The Finish Line, Inc. reported fourth-quarter sales increased 2.7% to $384.6 million from $374.5 million a year ago. Comps increased 4.0% on top of an increase of 10.0% for
the same period a year ago. Excluding special items, earnings from continuing operations for
the fourth quarter advanced 5.1% to $35.0 million, or 65 cents per share, from $33.3 million, or 61 cents, a year ago.
Reported income from continuing operations reached $34.3 million, or 63 cents per share, up from $30.8 million, or 56 cents, a year ago, representing a 12.5% EPS increase. These results
include a $1.2 million fourth-quarter pre-tax, non-cash charge related
to store asset impairments. The year-ago results included $2.6 million
of pre-tax income associated with a change in the estimate for gift card
forfeitures as well as a $6.8 million
pre-tax, non-cash charge related to store asset impairments.
Fourth Quarter Results
Merchandise inventories increased 1.4% to $193.5 million at the end of the quarter compared to $190.9 million a year ago. On a per-square-foot basis, inventories were up 2.1%.
At year-end, the company had no interest-bearing debt and $299.3 million in cash and cash equivalents, up from $234.5 million at the end of the fourth quarter a year ago. The company repurchased 0.4 million shares of its outstanding common stock in the fourth quarter, totaling $6.2 million. For the full year, Finish Line repurchased 1.6 million shares totaling $22.2 million.

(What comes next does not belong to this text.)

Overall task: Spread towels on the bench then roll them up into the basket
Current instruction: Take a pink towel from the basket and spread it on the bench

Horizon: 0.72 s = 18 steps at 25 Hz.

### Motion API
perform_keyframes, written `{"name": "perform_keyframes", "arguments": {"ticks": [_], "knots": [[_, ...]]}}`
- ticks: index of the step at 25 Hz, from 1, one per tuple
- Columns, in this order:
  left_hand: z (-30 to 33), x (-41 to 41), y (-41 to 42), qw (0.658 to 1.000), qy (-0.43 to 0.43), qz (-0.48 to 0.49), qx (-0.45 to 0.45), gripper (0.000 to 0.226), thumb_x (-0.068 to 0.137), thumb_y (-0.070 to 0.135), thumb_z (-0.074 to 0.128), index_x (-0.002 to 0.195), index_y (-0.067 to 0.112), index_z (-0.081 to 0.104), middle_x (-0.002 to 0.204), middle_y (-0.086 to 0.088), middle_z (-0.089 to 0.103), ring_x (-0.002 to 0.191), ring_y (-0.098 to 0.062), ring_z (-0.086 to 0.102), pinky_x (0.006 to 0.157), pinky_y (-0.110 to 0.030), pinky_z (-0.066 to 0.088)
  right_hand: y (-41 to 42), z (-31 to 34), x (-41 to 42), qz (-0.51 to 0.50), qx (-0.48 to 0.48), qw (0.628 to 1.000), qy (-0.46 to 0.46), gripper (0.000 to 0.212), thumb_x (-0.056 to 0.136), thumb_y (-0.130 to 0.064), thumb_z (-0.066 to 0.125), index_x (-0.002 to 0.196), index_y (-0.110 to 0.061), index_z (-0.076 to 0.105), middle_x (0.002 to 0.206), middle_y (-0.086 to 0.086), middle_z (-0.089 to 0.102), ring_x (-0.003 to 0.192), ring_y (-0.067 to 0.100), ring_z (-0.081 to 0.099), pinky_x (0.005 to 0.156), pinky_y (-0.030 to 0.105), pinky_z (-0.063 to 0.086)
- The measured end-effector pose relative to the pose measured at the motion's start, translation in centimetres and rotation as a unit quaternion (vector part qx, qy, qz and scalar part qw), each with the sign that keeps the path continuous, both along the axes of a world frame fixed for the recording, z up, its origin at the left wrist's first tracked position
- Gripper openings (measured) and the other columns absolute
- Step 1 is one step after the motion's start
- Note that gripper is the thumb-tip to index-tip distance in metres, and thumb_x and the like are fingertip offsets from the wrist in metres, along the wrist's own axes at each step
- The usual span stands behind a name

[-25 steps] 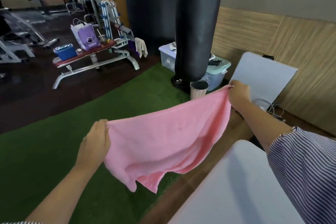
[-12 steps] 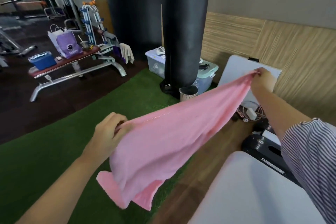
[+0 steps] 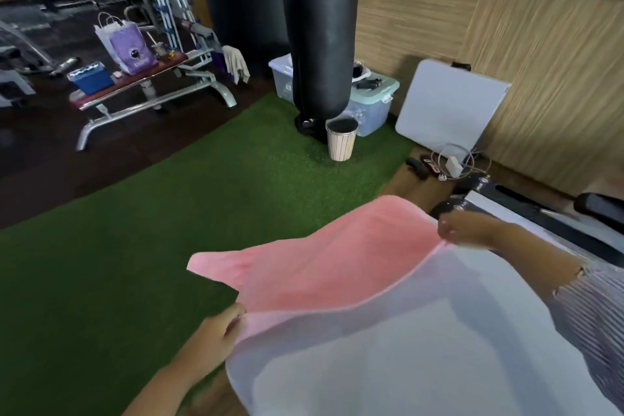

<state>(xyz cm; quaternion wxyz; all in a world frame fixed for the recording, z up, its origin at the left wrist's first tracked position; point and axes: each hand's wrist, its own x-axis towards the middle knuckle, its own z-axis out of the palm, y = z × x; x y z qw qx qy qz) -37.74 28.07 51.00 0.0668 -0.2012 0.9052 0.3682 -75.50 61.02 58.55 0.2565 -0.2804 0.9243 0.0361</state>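
We are holding the soft, light pink towel (image 3: 324, 260) at its near edge, left hand (image 3: 216, 331) and right hand (image 3: 469, 230) each pinching a corner, over the white bench (image 3: 439, 365) at lower right.

A single head-worn view looks forward and down from the person's eye height, with the wide lens bending straight edges toward the frame borders. The white bench (image 3: 422, 358) sits closest, filling the lower right just under the camera. Beyond the bench the view faces across green turf (image 3: 169, 213) to a black punching bag (image 3: 322, 27), far past the bench at top centre. Left of the bench and well away stands a weight bench (image 3: 135, 84). No second view shares the scene
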Motion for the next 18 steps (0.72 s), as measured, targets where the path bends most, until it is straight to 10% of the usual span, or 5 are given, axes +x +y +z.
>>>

Full Fiscal Year 2011 Results
For the 52 weeks ended February 26, 2011, net sales increased 4.8% to $1.23 billion compared to $1.17 billion last year. Comparable store net sales increased 6.3% compared to a 0.5% decrease last year.
For fiscal 2011, the company reported income from continuing operations of $68.9 million or $1.26 per diluted share compared to income from continuing operations of $50.8 million or $0.92 per diluted share for the same period a year ago, representing a 37.0% earnings per share increase. Fiscal 2011 results include a $1.2 million fourth-quarter pre-tax, non-cash charge related to store asset impairments. Prior-year results included the $2.6 million of pre-tax income for gift card forfeitures, the $6.8 million pre-tax, non-cash charge for store asset impairments and a one-time, third-quarter tax benefit of $6.5 million related to a terminated merger and related litigation. Excluding those items, fiscal 2011 non-GAAP income from continuing operations was $69.6 million or $1.28 per diluted share compared to $46.8 million or $0.85 per diluted share for the same period a year ago, representing a 50.6% earnings per share increase. A reconciliation of these GAAP to non-GAAP financial measures is found in the tables at the end of this news release.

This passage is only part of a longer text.